Pelosi claimed that she had disregarded No Labels, even though the organization targeted her while she was the House Speaker, but that the election of 2024 will be different.
“When they jeopardize the reelection of Joe Biden as president of the United States, I can no longer remain silent on that,” she said.
Former Maryland governor and co-chair of No Labels, Larry Hogan (R) called it “disheartening to see Nancy Pelosi literally make things up about No Labels to score political points” in a statement. She assigns No Labels roles that they have never held.

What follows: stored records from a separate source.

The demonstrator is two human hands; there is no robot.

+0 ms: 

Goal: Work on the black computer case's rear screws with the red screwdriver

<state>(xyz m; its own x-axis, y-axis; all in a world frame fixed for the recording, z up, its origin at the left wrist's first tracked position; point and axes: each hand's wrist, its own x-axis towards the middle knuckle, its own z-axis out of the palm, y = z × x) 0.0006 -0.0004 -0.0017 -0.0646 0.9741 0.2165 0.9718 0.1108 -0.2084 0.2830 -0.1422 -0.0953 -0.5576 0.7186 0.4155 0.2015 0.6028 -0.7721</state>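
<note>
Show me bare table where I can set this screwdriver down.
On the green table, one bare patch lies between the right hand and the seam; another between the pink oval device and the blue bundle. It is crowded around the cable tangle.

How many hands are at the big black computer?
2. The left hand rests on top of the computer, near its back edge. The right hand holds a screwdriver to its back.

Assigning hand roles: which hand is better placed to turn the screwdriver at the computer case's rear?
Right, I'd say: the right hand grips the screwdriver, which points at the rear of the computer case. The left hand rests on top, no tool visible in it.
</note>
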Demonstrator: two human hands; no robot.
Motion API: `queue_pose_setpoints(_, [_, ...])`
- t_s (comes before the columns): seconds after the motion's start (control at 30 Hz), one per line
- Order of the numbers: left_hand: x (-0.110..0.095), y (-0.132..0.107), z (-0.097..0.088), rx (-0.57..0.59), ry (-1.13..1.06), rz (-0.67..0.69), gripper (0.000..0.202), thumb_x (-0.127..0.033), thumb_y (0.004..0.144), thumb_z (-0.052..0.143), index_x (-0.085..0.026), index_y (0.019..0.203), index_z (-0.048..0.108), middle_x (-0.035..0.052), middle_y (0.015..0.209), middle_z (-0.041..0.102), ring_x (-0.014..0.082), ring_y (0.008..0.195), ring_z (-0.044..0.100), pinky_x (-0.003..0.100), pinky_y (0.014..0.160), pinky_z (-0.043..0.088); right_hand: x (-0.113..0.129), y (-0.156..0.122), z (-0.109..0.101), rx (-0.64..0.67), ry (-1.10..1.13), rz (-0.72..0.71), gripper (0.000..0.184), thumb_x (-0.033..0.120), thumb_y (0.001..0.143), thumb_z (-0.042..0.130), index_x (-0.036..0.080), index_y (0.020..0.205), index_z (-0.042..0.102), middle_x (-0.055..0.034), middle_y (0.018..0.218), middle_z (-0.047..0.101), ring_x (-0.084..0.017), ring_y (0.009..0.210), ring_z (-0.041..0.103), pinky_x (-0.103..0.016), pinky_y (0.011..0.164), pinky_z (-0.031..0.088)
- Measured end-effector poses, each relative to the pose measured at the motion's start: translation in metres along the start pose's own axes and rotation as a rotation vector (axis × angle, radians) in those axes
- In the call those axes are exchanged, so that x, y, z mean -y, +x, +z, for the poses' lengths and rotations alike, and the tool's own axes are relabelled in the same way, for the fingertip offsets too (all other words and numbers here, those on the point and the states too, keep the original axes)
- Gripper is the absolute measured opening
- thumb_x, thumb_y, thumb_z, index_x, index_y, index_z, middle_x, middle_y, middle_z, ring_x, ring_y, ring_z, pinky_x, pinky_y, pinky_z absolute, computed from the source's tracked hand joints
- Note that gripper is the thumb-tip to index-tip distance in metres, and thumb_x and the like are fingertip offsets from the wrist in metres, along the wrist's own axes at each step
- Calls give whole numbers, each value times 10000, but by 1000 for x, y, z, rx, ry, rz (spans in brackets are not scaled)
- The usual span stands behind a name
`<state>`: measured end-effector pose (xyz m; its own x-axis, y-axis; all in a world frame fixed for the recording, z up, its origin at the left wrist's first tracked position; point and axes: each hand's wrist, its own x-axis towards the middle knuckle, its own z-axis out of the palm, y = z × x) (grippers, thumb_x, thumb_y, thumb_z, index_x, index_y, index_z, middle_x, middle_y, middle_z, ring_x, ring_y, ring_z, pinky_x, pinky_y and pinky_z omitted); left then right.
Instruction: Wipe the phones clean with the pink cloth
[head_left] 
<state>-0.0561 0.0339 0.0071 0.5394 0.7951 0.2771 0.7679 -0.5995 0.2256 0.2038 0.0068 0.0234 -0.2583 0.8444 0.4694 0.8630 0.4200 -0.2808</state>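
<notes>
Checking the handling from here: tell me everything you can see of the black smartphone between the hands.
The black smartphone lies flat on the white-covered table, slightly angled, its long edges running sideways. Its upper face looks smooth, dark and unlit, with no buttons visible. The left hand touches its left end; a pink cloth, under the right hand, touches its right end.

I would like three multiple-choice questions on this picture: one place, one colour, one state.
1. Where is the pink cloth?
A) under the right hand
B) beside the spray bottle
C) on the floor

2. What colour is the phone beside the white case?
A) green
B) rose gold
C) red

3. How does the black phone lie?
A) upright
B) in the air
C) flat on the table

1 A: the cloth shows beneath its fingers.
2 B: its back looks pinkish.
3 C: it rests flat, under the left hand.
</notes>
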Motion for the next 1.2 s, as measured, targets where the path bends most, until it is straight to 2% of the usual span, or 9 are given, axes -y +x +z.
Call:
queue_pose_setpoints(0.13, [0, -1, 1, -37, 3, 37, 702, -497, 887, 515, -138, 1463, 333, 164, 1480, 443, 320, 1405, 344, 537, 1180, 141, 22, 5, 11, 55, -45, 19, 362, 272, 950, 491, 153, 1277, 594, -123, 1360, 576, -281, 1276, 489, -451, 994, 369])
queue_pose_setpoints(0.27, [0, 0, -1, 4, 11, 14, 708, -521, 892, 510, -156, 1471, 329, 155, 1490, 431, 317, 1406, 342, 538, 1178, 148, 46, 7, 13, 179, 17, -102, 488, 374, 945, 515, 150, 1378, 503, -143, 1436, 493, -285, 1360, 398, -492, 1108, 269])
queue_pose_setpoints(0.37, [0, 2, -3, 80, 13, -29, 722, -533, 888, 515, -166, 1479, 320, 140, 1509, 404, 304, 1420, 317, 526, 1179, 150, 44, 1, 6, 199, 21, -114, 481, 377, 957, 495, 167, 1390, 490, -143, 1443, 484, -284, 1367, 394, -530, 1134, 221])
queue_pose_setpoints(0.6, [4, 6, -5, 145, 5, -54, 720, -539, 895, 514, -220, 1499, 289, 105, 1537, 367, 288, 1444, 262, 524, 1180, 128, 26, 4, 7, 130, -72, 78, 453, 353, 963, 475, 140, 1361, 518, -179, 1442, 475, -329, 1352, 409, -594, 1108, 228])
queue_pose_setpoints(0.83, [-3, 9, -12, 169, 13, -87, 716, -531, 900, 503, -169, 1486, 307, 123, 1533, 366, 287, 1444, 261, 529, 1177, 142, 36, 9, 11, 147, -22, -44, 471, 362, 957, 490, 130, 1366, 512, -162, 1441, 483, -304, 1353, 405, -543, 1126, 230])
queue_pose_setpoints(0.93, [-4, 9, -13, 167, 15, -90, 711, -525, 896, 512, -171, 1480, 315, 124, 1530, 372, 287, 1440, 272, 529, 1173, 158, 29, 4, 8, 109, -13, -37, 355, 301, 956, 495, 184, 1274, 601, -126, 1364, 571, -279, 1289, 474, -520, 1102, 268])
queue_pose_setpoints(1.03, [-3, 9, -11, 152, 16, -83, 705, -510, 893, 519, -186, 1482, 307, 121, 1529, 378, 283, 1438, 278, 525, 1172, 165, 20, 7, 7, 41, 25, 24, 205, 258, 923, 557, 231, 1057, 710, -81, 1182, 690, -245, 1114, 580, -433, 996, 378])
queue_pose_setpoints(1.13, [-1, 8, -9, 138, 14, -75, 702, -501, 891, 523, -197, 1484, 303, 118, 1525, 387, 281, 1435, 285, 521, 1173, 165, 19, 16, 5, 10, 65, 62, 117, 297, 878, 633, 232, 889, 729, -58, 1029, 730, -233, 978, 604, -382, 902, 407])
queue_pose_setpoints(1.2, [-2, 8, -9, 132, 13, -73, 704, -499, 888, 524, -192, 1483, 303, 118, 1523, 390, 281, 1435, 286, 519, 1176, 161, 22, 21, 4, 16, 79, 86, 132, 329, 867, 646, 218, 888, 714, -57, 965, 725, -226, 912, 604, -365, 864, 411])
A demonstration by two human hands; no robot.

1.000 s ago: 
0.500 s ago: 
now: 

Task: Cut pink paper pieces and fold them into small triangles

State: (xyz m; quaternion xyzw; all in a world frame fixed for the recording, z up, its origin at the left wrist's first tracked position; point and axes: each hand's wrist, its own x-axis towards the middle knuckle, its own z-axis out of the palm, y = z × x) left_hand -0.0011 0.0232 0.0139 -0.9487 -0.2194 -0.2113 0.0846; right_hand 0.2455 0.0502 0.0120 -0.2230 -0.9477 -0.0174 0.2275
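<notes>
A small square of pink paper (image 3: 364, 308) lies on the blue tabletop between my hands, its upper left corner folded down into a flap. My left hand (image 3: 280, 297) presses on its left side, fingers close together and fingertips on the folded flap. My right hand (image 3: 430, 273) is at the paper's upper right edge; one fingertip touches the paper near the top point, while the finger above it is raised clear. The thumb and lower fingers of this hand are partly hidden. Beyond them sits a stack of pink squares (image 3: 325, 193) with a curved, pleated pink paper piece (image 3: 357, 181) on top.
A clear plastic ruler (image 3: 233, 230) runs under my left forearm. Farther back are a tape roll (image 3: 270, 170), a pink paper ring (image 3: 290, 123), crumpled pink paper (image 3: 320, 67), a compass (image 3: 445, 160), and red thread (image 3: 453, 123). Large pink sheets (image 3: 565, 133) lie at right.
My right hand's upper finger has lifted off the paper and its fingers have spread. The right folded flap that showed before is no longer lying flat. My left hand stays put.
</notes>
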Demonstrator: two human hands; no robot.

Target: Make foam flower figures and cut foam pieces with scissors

The nonprofit is requesting access to the national ballot with the intention of putting together a unity ticket with a Republican and a Democrat as its leaders. The organization has not yet disclosed who would be in charge of such a ticket, as it is currently set up as a nonprofit organization exempt from donor disclosure requirements.
According to the most recent No Labels memo, there is an unprecedented desire for an independent or third-party candidate in this election cycle, in part due to the low favorability ratings of both former president Donald Trump and current president Joe Biden, the front-runners for both major parties.